▸ **Task objective**: Go through the entries and copy every line that has the string "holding" in it.

★ ★ ★

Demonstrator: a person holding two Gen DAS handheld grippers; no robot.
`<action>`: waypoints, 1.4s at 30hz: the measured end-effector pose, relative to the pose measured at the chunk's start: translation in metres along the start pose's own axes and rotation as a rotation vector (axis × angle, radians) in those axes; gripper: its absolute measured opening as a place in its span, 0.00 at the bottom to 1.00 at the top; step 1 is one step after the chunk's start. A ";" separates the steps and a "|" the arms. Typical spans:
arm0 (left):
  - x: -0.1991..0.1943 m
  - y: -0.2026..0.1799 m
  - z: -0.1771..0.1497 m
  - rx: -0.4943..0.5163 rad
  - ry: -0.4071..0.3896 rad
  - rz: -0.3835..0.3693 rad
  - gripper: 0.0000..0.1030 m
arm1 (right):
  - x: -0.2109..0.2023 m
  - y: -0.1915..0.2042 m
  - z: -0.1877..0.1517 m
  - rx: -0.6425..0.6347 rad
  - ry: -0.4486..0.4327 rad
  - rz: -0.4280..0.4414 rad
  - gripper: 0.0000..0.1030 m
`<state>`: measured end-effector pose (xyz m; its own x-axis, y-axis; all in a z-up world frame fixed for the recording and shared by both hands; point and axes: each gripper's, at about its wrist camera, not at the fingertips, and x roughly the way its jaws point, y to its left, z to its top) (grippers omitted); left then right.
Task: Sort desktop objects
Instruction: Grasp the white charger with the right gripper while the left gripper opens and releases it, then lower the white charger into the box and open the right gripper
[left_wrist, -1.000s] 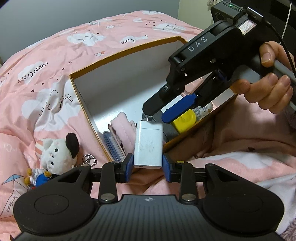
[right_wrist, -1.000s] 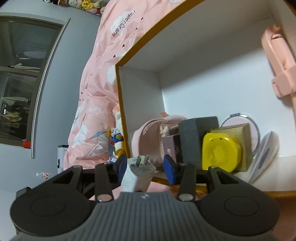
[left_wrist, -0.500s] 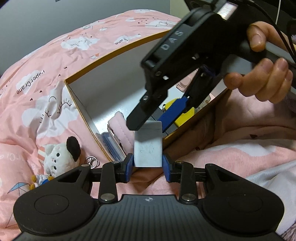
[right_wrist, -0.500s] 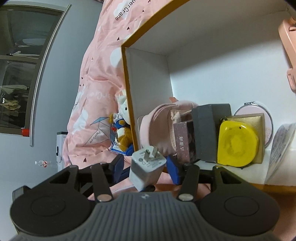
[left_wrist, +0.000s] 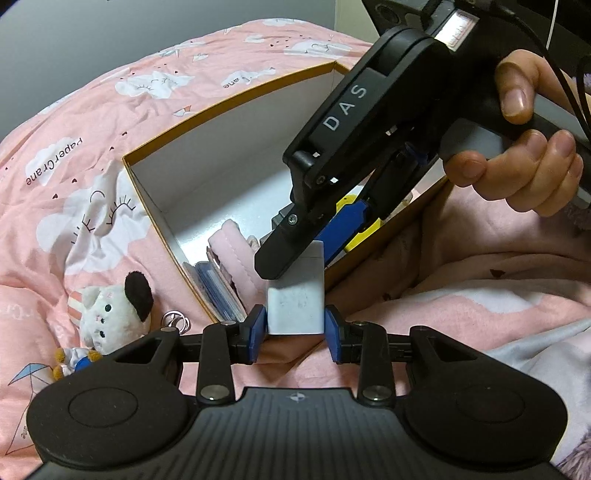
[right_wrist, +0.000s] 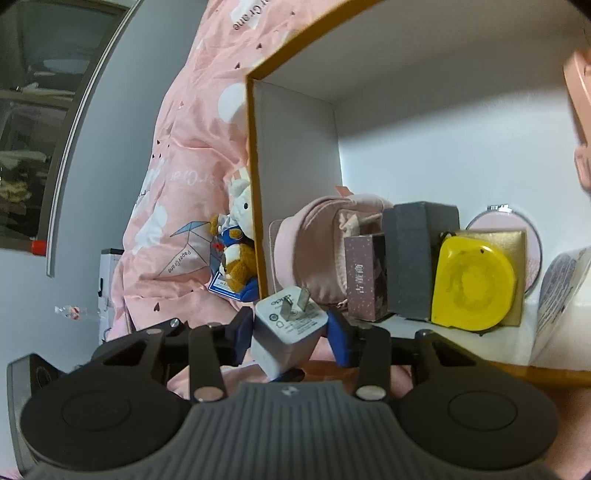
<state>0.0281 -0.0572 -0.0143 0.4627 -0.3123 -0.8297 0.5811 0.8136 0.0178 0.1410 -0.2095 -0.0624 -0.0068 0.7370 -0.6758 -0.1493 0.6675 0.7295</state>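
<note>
A white plug charger stands upright in my left gripper, which is shut on its lower end just in front of the box's near corner. My right gripper, held by a hand, reaches down from the upper right onto the charger's top. In the right wrist view the charger sits prongs-up between the blue pads of the right gripper. Those jaws are closing and both pads touch its sides. The open white box with an orange rim lies on the pink quilt.
Inside the box lie a pink pouch, a grey box, a yellow case, a round mirror and blue cards. A plush toy and key ring rest on the quilt to the left.
The right gripper came from above the box's contents down and left onto the charger's top. Its jaws opened wider, then closed around the pronged end. The left gripper kept its hold.
</note>
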 end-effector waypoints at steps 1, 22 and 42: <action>-0.002 0.000 0.001 0.003 -0.009 -0.005 0.37 | -0.003 0.002 -0.001 -0.012 -0.006 -0.003 0.44; -0.005 0.016 0.018 -0.115 -0.085 -0.077 0.48 | -0.112 0.006 -0.008 -0.612 -0.051 -0.592 0.44; -0.002 0.026 0.016 -0.153 -0.070 -0.046 0.48 | -0.025 -0.035 0.028 -0.644 0.373 -0.675 0.44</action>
<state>0.0532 -0.0435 -0.0035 0.4867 -0.3797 -0.7867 0.4961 0.8614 -0.1089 0.1738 -0.2487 -0.0678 -0.0167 0.0717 -0.9973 -0.7418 0.6679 0.0604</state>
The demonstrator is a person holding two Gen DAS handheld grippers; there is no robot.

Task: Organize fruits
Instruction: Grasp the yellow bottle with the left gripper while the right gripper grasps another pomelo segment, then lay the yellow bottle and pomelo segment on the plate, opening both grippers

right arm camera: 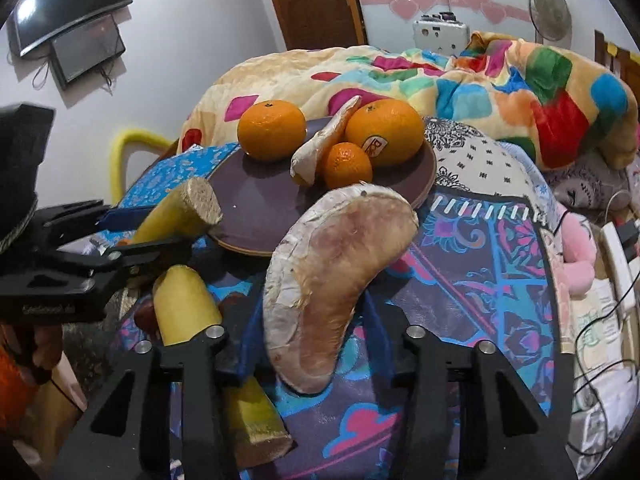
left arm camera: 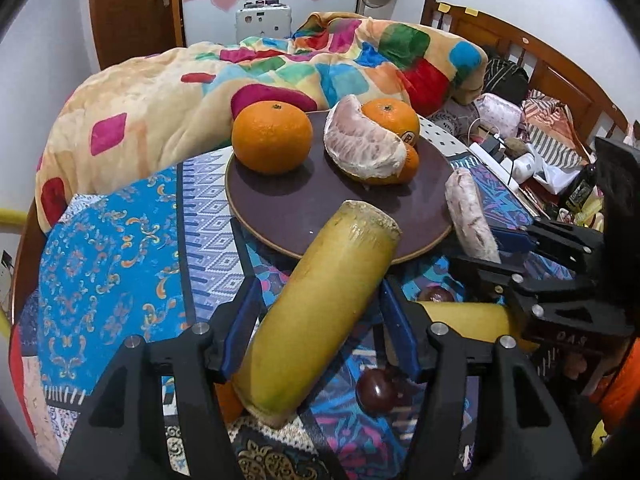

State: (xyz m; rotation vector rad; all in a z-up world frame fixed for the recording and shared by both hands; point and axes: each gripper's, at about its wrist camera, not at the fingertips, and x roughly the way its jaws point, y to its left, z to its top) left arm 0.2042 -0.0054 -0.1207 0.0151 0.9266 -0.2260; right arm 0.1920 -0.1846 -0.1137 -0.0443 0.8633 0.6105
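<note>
1. Between the left gripper's (left arm camera: pixel 320 312) blue pads sits a yellow-green sugarcane piece (left arm camera: pixel 320 304); the jaws pinch it around its middle. Its long axis runs forward and slightly right from the jaws, the cut end reaching over the near rim of the brown plate (left arm camera: pixel 280 208).
2. Between the right gripper's (right arm camera: pixel 312 320) jaws hangs a peeled pomelo segment (right arm camera: pixel 332 280), pinched across its lower half. It curves up and forward, its top just short of the plate's (right arm camera: pixel 256 200) near edge.
3. Ahead of both sets of jaws, the plate already carries two large oranges (left arm camera: pixel 272 138), a small orange (right arm camera: pixel 347 164) and another pomelo segment (left arm camera: pixel 366 142).
4. Bare plate lies straight ahead of the cane's tip, so the left gripper looks nearer to a free spot; the right would land its segment beside the small orange.
5. Below and behind the right jaws, a second cane piece (right arm camera: pixel 184 304) and dark reddish fruit (left arm camera: pixel 378 390) wait on the cloth.
6. Risk, as I judge it: the two grippers are close together and could crowd each other.
</note>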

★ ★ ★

▸ **Exercise result**:
Demonstrator: a person holding two Gen DAS handheld grippers; no robot.
The demonstrator is a person holding two Gen DAS handheld grippers; there is no robot.

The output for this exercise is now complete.